Donut Age: America's Donut Magazine

Train envy

Last week was our spring break, which we spent in Germany visiting relatives. It was one of those trips I deride others for making—we spent almost as much time on planes and in airports as we did actually visiting—but we were fulfilling family obligations and were working within a limited window. We did manage to take a little side-trip by train to Hannover to visit an old friend of Sylvia's, and I was struck yet again by the difference between Germany's rail network and our own. In Germany, one feels that one can get almost anywhere by train, stations are central and easy to access, and tickets are relatively inexpensive (we used the Niedersachsen-Ticket for our trip: 26€ [approx. $35] for the entire family any distance within Lower Saxony, including Hamburg and Bremen). America is big and things are spread out, but even in a dense commuter corridor like the northeast, I've found trains to be inconvenient and severely limited. Getting to Manhattan from where my parents live in South Jersey necessitates driving into downtown Philadelphia (to catch Amtrak) or driving almost halfway to New York and catching a commuter train from an outer suburb like New Brunswick. Of course, there's more to this issue than just the rails.
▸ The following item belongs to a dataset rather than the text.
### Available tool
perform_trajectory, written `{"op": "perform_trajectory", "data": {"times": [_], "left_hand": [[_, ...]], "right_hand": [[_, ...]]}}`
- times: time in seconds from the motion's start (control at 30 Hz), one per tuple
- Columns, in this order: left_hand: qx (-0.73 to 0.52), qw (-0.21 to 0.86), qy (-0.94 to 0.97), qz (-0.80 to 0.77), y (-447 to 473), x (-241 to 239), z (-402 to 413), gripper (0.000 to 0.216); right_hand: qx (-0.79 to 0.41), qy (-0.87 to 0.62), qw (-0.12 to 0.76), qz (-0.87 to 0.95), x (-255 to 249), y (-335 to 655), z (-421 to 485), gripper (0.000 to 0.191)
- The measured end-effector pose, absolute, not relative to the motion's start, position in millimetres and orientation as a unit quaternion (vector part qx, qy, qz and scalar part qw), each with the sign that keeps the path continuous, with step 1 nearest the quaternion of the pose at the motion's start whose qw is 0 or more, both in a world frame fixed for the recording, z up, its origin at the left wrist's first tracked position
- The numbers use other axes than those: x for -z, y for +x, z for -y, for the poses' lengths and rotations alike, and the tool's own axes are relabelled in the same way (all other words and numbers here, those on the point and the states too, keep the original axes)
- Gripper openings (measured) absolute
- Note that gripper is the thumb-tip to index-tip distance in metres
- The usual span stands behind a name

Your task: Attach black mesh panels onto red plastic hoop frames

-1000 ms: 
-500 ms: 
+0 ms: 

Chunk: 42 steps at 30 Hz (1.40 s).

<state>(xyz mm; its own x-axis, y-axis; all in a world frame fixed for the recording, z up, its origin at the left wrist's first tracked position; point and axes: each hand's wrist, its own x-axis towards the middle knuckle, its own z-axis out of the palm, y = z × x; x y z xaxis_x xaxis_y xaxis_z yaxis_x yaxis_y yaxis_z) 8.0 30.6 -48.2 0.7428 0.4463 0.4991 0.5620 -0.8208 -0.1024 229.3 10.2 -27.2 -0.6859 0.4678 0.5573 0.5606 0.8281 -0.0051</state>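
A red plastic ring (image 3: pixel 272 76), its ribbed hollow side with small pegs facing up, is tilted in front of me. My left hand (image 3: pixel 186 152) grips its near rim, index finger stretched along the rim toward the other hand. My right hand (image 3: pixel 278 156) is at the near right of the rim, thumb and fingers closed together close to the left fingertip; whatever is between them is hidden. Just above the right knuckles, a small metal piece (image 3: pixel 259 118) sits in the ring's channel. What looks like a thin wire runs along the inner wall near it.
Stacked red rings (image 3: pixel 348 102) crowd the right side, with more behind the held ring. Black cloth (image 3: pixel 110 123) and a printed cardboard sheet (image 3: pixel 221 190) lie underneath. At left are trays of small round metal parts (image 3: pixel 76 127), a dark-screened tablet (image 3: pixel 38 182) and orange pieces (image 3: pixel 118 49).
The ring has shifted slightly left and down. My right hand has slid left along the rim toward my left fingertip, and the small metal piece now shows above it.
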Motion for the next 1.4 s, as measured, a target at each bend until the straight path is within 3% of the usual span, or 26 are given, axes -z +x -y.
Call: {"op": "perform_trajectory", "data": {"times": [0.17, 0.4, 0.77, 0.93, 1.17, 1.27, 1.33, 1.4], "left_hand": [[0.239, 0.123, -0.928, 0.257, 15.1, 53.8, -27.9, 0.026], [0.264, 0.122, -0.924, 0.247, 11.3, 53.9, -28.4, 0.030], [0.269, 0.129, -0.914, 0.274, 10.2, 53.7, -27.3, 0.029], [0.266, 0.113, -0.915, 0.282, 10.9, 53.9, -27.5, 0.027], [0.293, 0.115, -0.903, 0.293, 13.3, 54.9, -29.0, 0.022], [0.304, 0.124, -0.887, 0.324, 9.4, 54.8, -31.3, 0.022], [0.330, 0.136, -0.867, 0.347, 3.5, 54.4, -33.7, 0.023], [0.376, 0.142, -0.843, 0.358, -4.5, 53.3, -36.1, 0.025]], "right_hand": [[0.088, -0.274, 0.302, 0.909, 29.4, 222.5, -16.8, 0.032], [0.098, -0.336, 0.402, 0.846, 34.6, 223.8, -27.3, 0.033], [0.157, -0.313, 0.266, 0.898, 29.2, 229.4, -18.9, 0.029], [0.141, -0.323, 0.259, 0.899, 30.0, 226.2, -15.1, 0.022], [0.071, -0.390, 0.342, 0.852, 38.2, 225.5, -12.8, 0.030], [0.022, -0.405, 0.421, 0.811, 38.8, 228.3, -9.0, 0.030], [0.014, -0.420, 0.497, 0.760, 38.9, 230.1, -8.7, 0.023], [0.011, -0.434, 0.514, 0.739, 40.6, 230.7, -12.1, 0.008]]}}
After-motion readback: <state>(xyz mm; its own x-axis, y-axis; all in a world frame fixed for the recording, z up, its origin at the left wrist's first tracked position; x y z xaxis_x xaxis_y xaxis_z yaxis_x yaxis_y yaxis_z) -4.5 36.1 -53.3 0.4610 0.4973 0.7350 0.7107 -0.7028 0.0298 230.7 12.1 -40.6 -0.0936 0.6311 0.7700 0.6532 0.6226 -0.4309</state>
Trains thrive on concentrated urban centers, which have been diluted or even excised from many of our cities and towns by half a century or more of automobiles' primacy in America. I don't think we could adopt a public transport approach in many places even if we wanted to. And of course, outside of pinko tree-huggers like myself, we don't want to. So we'll keep our cars and drive off into a sunset of traffic jams, suburban sprawl, and lifeless downtowns.